» **Exercise description**:
Nothing may be dropped or altered: reproduce all the data.

» **Given material**:
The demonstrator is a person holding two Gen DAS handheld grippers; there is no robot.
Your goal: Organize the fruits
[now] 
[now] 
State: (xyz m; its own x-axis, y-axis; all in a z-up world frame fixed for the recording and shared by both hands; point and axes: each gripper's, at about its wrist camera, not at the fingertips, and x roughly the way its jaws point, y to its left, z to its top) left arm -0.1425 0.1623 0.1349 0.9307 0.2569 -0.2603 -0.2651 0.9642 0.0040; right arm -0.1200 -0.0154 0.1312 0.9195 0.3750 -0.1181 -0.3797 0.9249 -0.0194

» **Solved problem**:
The demonstrator is a person holding two Gen DAS handheld grippers; there is no robot.
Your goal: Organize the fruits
[now] 
[now] 
State: (xyz m; its own x-axis, y-axis; all in a z-up world frame fixed for the recording and shared by both hands; point and axes: each gripper's, at about its wrist camera, not at the fingertips, and x roughly the way its jaws point, y to its left, z to its top) left arm -0.1425 0.1623 0.1349 0.9307 0.2569 -0.2603 -0.2651 0.9642 0.0040; right arm -0.1200 -0.0154 0.1312 0.9195 0.3750 -0.1181 -0.3797 0.9249 -0.0194

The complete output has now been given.